ACTIVITY: Look through the records below and collect all lines that hold the string "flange".

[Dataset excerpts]
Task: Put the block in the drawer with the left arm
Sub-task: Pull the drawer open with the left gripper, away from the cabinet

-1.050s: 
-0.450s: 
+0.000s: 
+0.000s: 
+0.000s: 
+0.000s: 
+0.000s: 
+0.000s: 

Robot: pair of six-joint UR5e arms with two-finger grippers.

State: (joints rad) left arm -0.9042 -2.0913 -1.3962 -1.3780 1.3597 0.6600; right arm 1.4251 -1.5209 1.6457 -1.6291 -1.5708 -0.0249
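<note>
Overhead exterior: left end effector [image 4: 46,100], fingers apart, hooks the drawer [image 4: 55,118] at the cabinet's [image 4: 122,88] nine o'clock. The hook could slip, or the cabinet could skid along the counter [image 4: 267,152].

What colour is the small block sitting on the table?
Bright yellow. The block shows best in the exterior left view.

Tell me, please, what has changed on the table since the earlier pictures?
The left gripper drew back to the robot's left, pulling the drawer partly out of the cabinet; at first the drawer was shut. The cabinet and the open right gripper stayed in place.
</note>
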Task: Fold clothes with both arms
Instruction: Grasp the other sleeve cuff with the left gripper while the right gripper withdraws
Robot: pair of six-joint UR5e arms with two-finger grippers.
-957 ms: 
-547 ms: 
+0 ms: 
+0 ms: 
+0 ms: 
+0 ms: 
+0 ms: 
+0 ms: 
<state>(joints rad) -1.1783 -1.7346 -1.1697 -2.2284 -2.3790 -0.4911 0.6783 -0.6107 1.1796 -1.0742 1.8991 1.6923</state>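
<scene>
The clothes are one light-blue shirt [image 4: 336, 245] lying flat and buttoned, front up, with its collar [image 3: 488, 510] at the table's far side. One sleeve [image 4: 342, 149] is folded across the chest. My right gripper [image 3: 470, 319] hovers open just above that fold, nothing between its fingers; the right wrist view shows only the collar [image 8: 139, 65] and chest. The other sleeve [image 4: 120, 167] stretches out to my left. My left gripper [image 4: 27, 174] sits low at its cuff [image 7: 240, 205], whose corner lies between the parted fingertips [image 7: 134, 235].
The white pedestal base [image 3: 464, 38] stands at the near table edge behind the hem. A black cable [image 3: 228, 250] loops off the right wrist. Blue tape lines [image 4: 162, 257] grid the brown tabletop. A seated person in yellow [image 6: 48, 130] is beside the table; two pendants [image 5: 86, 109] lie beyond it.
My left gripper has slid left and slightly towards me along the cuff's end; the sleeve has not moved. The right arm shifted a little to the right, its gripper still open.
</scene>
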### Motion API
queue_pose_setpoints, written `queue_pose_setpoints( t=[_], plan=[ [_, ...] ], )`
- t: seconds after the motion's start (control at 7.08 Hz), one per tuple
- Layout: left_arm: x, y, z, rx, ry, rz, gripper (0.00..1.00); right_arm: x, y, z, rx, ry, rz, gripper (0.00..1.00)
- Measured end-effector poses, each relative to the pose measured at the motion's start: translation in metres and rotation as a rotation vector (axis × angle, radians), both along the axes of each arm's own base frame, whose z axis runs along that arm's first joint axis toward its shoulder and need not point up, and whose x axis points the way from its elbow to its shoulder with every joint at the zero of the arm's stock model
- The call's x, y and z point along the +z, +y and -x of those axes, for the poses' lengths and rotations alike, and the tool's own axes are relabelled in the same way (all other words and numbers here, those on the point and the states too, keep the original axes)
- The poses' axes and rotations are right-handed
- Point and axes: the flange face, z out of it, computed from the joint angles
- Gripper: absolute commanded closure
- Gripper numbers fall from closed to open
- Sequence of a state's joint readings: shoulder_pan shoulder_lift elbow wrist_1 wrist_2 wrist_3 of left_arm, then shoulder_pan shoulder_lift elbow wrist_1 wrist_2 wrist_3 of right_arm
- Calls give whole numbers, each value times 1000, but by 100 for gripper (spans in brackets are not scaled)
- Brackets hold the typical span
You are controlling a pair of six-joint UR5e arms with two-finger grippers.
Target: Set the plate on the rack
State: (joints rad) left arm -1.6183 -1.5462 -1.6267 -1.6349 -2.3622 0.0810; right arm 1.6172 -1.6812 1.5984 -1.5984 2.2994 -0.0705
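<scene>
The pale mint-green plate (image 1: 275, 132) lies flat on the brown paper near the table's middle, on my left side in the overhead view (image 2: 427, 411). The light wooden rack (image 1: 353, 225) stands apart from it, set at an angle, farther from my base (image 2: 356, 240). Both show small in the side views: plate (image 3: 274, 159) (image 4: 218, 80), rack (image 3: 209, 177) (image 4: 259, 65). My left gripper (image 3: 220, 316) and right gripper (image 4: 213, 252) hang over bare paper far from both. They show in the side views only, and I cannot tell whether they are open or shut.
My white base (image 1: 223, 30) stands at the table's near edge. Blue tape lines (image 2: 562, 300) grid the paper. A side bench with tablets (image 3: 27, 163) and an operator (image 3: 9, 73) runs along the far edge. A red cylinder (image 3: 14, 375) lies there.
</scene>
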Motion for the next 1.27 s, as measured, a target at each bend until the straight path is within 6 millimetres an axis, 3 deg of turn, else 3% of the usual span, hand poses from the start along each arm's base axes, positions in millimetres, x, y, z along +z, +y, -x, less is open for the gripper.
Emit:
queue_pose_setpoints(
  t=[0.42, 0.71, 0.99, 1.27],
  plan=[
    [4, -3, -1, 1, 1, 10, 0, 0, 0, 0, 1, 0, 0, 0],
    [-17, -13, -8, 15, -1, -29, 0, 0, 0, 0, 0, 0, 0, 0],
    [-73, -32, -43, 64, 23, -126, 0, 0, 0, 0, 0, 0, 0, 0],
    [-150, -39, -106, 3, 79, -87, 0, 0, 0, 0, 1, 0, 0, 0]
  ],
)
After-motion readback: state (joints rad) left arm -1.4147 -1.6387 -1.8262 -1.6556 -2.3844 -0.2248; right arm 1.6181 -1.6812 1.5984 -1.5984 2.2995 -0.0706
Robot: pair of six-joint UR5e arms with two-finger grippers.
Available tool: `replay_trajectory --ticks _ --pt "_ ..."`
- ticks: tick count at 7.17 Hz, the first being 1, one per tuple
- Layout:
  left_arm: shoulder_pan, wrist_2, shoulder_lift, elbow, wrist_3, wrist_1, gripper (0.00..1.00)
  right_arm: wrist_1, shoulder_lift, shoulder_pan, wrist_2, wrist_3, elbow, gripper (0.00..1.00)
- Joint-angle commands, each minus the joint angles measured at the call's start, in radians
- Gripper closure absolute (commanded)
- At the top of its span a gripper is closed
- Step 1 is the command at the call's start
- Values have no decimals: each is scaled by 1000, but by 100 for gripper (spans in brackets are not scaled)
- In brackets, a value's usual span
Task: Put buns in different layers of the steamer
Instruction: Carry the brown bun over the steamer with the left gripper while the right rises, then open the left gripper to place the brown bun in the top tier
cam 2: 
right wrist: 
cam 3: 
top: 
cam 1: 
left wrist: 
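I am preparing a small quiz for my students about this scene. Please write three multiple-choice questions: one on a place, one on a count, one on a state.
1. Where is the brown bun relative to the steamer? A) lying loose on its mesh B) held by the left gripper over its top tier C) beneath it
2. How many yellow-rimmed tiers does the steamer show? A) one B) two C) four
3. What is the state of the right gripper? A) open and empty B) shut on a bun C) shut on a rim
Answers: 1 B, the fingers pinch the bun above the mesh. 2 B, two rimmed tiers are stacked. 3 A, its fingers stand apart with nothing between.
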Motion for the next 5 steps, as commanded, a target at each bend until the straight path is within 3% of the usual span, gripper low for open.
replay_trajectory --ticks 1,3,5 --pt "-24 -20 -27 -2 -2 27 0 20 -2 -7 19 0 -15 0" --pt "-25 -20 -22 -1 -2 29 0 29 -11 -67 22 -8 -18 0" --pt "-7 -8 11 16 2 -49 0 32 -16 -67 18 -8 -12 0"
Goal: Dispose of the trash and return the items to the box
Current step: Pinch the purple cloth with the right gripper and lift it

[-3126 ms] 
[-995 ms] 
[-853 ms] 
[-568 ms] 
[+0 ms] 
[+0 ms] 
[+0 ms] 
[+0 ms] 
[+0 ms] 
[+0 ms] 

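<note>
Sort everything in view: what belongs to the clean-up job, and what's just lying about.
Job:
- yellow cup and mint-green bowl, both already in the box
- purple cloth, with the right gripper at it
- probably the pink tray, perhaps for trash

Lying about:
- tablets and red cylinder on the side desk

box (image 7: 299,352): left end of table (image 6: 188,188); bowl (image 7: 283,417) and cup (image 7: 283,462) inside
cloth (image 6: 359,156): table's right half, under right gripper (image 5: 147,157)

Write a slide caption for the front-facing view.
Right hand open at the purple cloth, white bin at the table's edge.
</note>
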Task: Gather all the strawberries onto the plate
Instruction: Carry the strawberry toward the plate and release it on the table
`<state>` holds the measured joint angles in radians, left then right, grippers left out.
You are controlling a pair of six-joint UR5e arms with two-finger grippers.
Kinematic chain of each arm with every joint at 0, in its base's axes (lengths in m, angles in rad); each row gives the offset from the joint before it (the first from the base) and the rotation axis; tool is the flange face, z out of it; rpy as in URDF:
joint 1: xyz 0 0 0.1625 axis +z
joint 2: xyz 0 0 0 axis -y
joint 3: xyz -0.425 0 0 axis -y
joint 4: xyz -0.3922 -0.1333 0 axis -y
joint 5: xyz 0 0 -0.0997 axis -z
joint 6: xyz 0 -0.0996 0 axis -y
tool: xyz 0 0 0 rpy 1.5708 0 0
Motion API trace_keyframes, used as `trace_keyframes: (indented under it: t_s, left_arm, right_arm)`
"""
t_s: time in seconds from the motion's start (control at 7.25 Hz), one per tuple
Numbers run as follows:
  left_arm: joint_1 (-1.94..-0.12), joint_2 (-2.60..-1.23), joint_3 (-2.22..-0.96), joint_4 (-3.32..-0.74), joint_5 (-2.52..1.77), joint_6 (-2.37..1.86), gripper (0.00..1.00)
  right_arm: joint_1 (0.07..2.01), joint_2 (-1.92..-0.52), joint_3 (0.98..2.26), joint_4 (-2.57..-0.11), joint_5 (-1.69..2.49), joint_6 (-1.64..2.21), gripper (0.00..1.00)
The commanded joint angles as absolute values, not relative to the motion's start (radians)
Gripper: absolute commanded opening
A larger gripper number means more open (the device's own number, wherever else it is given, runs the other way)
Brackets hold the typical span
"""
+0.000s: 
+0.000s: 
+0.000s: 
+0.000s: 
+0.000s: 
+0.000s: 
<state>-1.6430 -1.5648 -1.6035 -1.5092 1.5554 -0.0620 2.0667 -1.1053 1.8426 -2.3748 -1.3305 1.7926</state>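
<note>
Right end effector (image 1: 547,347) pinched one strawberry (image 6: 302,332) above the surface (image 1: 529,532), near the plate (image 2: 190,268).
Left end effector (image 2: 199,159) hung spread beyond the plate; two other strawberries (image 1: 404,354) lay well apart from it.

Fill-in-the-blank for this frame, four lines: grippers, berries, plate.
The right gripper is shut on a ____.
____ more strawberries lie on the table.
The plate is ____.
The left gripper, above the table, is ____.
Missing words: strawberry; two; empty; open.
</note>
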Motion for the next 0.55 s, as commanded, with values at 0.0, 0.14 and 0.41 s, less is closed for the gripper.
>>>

ANSWER BOX:
- Point and axes: the flange face, z out of it, computed from the joint angles
Kinematic chain of each arm with every joint at 0, in its base's axes (lengths in m, angles in rad); each row gives the offset from the joint before it (the first from the base) and the rotation axis; tool is the flange face, z out of it; rpy as in URDF:

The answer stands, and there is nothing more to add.